Pictures should be left out while the data beneath this task is written out word for word.

» THE DATA
>>>

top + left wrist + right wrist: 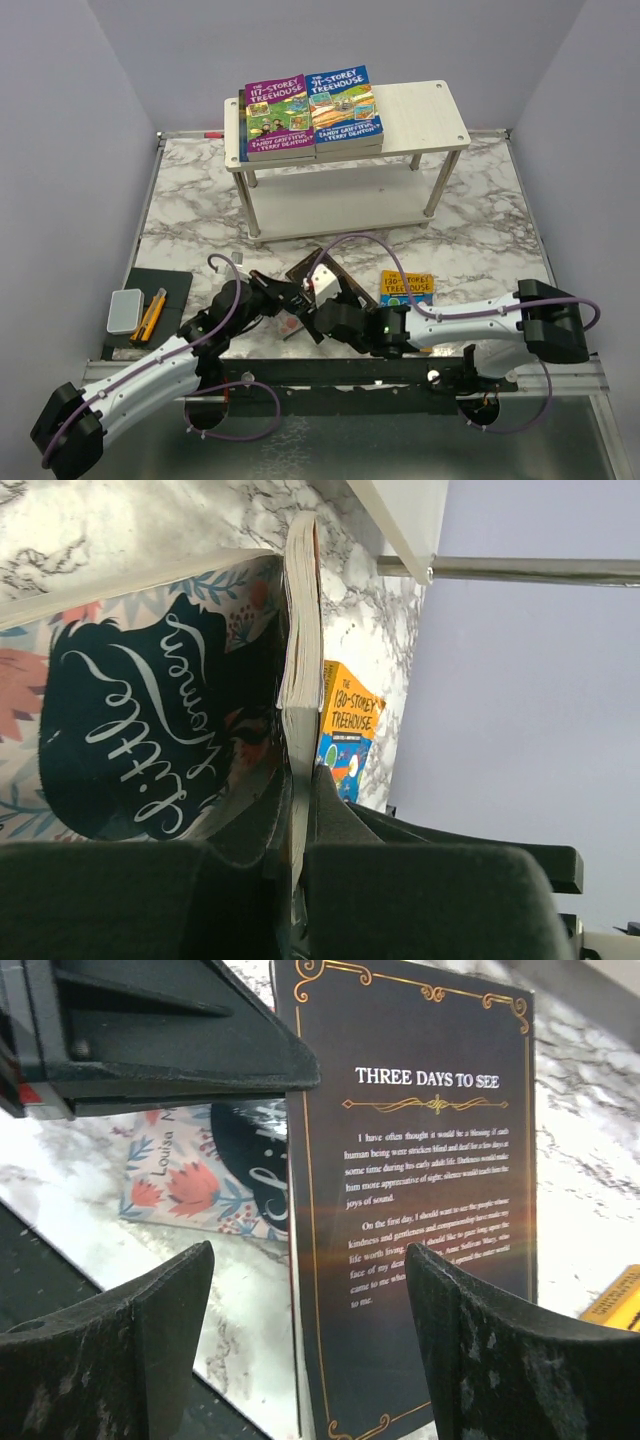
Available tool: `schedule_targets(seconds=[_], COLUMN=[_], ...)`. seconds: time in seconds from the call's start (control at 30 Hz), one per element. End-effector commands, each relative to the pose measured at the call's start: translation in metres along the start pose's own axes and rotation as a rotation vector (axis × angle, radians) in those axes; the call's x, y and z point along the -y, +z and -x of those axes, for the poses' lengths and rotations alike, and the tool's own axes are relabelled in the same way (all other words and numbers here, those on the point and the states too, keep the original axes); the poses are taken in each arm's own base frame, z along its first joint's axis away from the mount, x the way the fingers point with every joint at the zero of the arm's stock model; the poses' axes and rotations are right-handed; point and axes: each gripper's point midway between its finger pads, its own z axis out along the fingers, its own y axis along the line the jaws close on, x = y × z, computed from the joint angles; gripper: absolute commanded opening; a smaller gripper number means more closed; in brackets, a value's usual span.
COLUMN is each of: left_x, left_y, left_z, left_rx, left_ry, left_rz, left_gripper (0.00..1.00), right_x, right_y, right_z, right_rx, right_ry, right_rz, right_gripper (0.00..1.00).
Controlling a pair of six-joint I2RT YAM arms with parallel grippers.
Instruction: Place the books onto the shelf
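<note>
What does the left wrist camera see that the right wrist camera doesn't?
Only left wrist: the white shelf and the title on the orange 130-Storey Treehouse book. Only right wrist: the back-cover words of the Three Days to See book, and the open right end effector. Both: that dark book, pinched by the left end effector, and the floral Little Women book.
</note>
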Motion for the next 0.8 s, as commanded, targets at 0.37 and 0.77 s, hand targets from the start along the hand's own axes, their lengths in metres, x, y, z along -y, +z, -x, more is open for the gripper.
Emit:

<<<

» EXERCISE RESULT
top + left wrist + right wrist: 
Available tool: `schedule_targets(seconds=[_], COLUMN=[_], ...)`. seconds: time in seconds from the call's start (control at 30 Hz), one per element. End-effector commands, each relative to the pose measured at the call's start: translation in metres along the start pose's own axes and rotation as a rotation vector (axis × angle, radians) in those axes; the call's x, y and z point along the -y, +z and -x of those axes, for the poses' lengths and rotations alike, and the tool's own axes are relabelled in the same way (all other words and numbers here, those on the point and the states too, keep the original axes); the poses are taken in each arm's own base frame, z along its first joint's axis away from the mount, x the way the fingers point with every joint at the zero of the arm's stock model; the poses' axes and rotations are right-handed; point and axes: each gripper's point midway between its finger pads, its own z axis out along the fingers, its own y axis along the line the jaws close on, x = y × z, computed from the joint angles; gripper: absolute commanded opening; a smaller gripper number means more closed; in brackets, a value's usual span.
COLUMN is each of: left_x, left_y, left_z, left_rx, left_ry, left_rz, left_gripper (0.00..1.00), right_x, right_y, right_z, right_rx, right_ry, right_rz, right_gripper (0.00..1.00).
Controlling a pair of six-joint I2RT YAM arms with parallel grippers.
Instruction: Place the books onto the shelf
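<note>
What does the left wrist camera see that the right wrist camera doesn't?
Only left wrist: the white shelf and the title on the orange 130-Storey Treehouse book. Only right wrist: the back-cover words of the Three Days to See book, and the open right end effector. Both: that dark book, pinched by the left end effector, and the floral Little Women book.
</note>
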Motion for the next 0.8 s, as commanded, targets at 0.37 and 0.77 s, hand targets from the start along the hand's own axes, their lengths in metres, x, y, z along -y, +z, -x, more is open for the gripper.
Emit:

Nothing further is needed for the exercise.